# My Pigeons sitting on neighbor's roof.



## Nkloft (Jan 24, 2011)

Hello Guys, I have been really mad at my pigeons lately. Every Day when i take them out to fly no matter hungry or full after they fly for 30 mins or so they sit on my neighbor's roof instead of mine. Today when i was looking at his roof i noticed alot of pigeon poop there since they spent couple hours there everyday this is making me really angry and making me not want to fly them anymore i know i probably wont teach them a lesson that way but thats how angry i am at them. i also know its my fault i'm probably doing something wrong. I really need an advice to stop them from sitting on the neighbor's roof and Please dont tell me if you have a tennis ball throw it at them i cant do that since its probably gonna bother the neighbor if i go and start throwing the ball everyday. Thanks in advance.


----------



## Skyeking (Jan 17, 2003)

That is what I did. If you get them out of that habit by consistently getting them off the roof, or anywhere else you don't want them to sit, they will stop doing it. 

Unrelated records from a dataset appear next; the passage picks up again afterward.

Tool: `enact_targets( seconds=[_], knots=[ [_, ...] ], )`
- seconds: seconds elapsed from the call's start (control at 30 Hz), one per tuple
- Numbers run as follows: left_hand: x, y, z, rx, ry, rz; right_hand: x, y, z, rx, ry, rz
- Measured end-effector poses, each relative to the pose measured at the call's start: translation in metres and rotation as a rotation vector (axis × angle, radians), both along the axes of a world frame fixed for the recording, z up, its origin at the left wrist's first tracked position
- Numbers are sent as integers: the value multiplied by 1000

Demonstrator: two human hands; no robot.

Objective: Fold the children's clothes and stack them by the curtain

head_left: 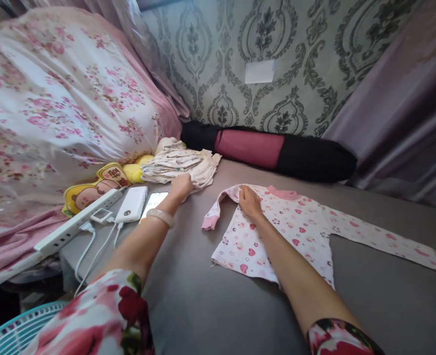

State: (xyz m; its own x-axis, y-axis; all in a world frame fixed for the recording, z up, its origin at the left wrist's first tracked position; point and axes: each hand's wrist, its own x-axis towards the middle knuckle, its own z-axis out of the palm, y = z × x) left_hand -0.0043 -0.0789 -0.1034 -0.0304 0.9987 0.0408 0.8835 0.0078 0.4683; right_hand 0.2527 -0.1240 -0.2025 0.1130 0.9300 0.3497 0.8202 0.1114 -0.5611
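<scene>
A small white baby top with pink hearts lies spread flat on the grey bed surface, its sleeves stretched left and right. My right hand rests on its left shoulder, near the neck, with fingers pressed down on the cloth. My left hand reaches forward to a pile of folded cream baby clothes and touches its front edge; the fingers are hidden under the cloth. A pale bangle sits on my left wrist.
A white power bank, a phone and a white power strip with cables lie at the left. A yellow plush toy and a big floral quilt sit behind them. A black and pink roll bag lies along the wall.
</scene>
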Motion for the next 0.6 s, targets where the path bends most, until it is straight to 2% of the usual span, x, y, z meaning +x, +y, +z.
enact_targets(
  seconds=[0.1,0.13,0.17,0.23,0.27,0.33,0.37,0.43,0.47,0.53,0.6],
  knots=[
    [-13,29,28,69,42,116,0,-1,1,-15,-10,7],
    [-18,38,39,216,19,219,0,-1,1,-21,-13,8],
    [-22,45,49,321,-8,257,0,-2,2,-25,-16,9],
    [-25,53,62,427,-17,236,-1,-2,4,-28,-24,10],
    [-24,52,65,433,-12,194,-1,-2,5,-30,-30,10],
    [-16,43,60,287,30,71,-1,-3,6,-40,-37,11],
    [-10,35,54,136,61,2,-2,-3,7,-49,-36,13],
    [7,13,36,-307,126,-227,-2,-3,7,-61,-32,13],
    [15,1,26,-400,122,-286,-2,-3,7,-62,-31,11],
    [32,-24,6,-469,111,-381,-3,-3,6,-57,-36,2],
    [45,-44,-9,-446,103,-459,-3,-3,6,-53,-48,-1]
  ],
)
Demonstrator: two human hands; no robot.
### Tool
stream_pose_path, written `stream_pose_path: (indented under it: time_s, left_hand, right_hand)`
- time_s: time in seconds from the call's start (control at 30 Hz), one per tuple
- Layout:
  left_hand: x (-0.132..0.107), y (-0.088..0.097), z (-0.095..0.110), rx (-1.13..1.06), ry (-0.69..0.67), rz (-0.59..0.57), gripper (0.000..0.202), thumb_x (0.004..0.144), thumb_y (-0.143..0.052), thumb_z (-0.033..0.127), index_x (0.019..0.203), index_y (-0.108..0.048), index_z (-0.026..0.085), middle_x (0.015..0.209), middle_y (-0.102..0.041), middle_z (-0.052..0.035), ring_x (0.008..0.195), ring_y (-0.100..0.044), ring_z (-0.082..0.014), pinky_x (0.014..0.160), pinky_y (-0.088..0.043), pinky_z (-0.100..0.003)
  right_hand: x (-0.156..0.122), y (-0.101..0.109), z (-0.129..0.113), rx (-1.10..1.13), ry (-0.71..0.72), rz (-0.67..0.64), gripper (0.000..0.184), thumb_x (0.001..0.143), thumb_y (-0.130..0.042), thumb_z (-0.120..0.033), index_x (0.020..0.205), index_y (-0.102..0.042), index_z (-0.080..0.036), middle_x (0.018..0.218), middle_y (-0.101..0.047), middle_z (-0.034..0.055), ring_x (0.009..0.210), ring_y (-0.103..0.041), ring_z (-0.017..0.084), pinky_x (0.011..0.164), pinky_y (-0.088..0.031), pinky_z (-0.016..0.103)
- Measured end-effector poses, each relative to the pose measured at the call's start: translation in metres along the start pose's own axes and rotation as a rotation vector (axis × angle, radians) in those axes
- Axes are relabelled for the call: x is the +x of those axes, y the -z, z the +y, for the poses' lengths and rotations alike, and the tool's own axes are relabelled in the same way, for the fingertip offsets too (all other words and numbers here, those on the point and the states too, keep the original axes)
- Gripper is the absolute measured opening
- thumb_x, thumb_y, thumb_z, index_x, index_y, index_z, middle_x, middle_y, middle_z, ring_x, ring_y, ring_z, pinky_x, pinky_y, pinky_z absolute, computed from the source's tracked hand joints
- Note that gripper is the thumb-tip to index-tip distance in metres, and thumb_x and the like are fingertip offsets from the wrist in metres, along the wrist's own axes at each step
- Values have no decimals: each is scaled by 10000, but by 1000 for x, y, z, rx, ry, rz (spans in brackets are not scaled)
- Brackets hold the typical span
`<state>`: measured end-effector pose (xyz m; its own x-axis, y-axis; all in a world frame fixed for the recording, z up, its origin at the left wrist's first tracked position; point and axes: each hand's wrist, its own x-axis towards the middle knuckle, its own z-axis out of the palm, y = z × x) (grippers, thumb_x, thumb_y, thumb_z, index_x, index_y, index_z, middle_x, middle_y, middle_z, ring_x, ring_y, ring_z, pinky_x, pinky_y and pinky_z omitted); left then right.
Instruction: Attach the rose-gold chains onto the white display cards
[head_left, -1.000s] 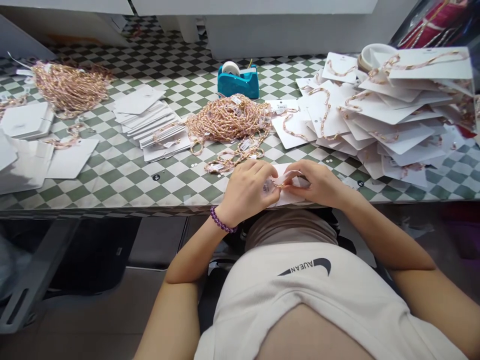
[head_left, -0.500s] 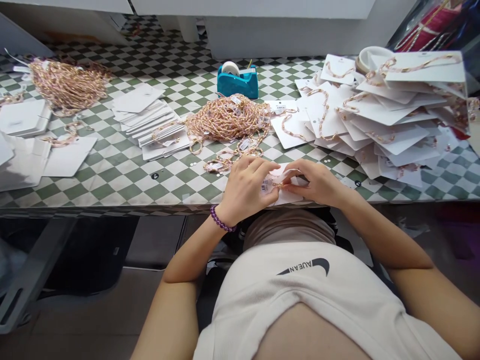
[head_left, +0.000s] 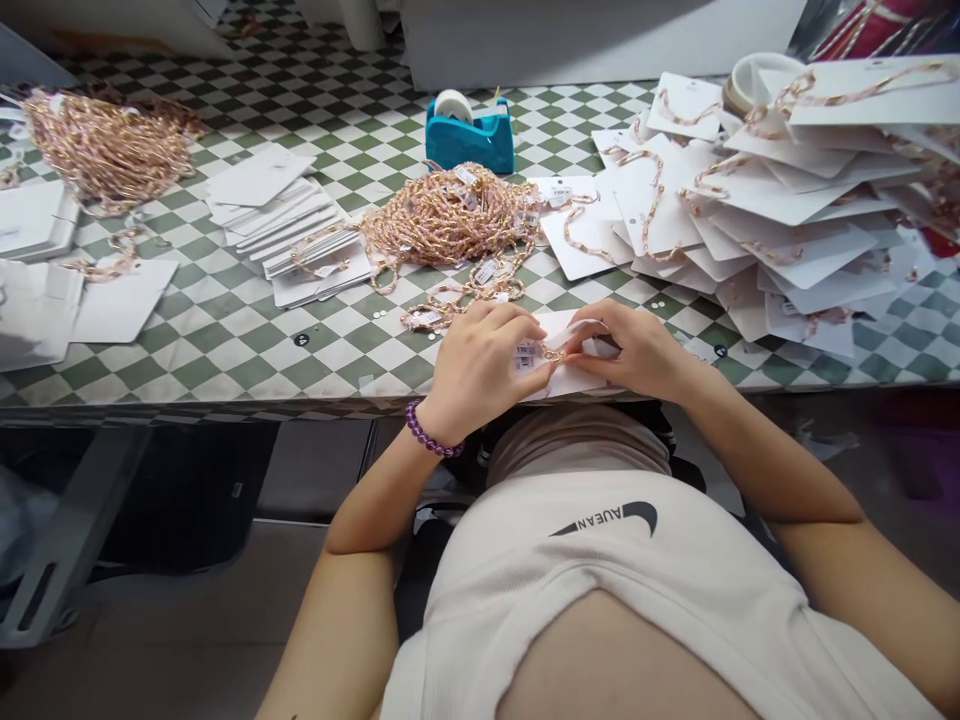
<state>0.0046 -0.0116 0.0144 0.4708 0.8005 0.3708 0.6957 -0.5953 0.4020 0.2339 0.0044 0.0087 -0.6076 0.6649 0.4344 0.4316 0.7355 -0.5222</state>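
At the table's front edge, my left hand [head_left: 480,365], with a purple bead bracelet [head_left: 431,432] on its wrist, has its fingers and thumb closed around the left side of a white display card [head_left: 581,382]. A small barcode tag [head_left: 525,354] shows between that thumb and fingers. On the card's other side my right hand [head_left: 637,348] pinches the gold end of a beaded strand [head_left: 553,354], close to a curled-up white flap. Most of this strand is hidden by my fingers. Just beyond lies a pile of pink and gold beaded strands [head_left: 450,215], several with tags.
A blue tape dispenser [head_left: 469,140] stands behind the pile. To the left are a stack of blank white cards [head_left: 281,225] and another strand bundle [head_left: 109,145]. Carded strands [head_left: 780,210] heap up at the right, by a white round container [head_left: 765,75].
The view has shifted slightly, so the table things sit higher. Both hands stay at the card, their grip much the same; the gold end shows a little more clearly.
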Motion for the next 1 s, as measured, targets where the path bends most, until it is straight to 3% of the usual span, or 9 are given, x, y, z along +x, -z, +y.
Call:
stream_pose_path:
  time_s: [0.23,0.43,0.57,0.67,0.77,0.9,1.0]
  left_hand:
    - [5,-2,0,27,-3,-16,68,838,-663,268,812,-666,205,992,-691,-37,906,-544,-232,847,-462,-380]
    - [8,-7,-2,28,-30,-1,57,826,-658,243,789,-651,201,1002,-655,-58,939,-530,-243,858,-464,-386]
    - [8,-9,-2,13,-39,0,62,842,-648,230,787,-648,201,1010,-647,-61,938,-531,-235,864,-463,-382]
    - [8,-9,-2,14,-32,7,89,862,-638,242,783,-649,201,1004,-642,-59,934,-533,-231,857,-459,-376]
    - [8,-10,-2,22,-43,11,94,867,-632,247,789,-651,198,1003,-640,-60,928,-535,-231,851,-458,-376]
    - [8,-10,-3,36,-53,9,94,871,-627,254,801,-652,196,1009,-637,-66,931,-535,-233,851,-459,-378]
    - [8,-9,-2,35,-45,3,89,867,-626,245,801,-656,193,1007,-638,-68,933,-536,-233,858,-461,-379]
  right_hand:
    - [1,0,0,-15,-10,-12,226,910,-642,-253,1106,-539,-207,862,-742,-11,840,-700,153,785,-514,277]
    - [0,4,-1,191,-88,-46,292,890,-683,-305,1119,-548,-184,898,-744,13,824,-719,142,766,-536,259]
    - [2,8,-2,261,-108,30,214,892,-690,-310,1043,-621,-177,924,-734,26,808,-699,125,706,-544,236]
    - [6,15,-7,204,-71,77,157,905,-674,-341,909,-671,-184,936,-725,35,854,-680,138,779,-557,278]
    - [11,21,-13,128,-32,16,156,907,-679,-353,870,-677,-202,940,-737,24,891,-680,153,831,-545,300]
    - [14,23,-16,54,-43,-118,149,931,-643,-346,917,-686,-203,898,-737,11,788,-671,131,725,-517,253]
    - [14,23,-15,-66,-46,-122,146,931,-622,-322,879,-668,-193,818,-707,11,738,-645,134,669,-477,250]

Call your neighbor and have a talk.


----------



## sohaib anwer (Apr 6, 2012)

same problem here, solutions would be highly appreciated!


----------



## spirit wings (Mar 29, 2008)

you can try flagging them also..use a flag on a long stick and wave it around to get them up... you may want to let them out in the evening so they stay closer to the loft and also let them out before any feedings so they don't want to just sit around.. and to keep in mind it is getting hot out so they may be relaxing from the heat and not flying as much..mine usually really do not fly much in the hot part of the day..they will take off and fly in the evening when things cool down. and as Treesa said have a talk with your neighbor communication is important and they would probably appreciate it.


----------



## Skyeking (Jan 17, 2003)

This is extremely important to do these things when your young birds first go out. This is part of training and you have to be consistent until they stop this behavior.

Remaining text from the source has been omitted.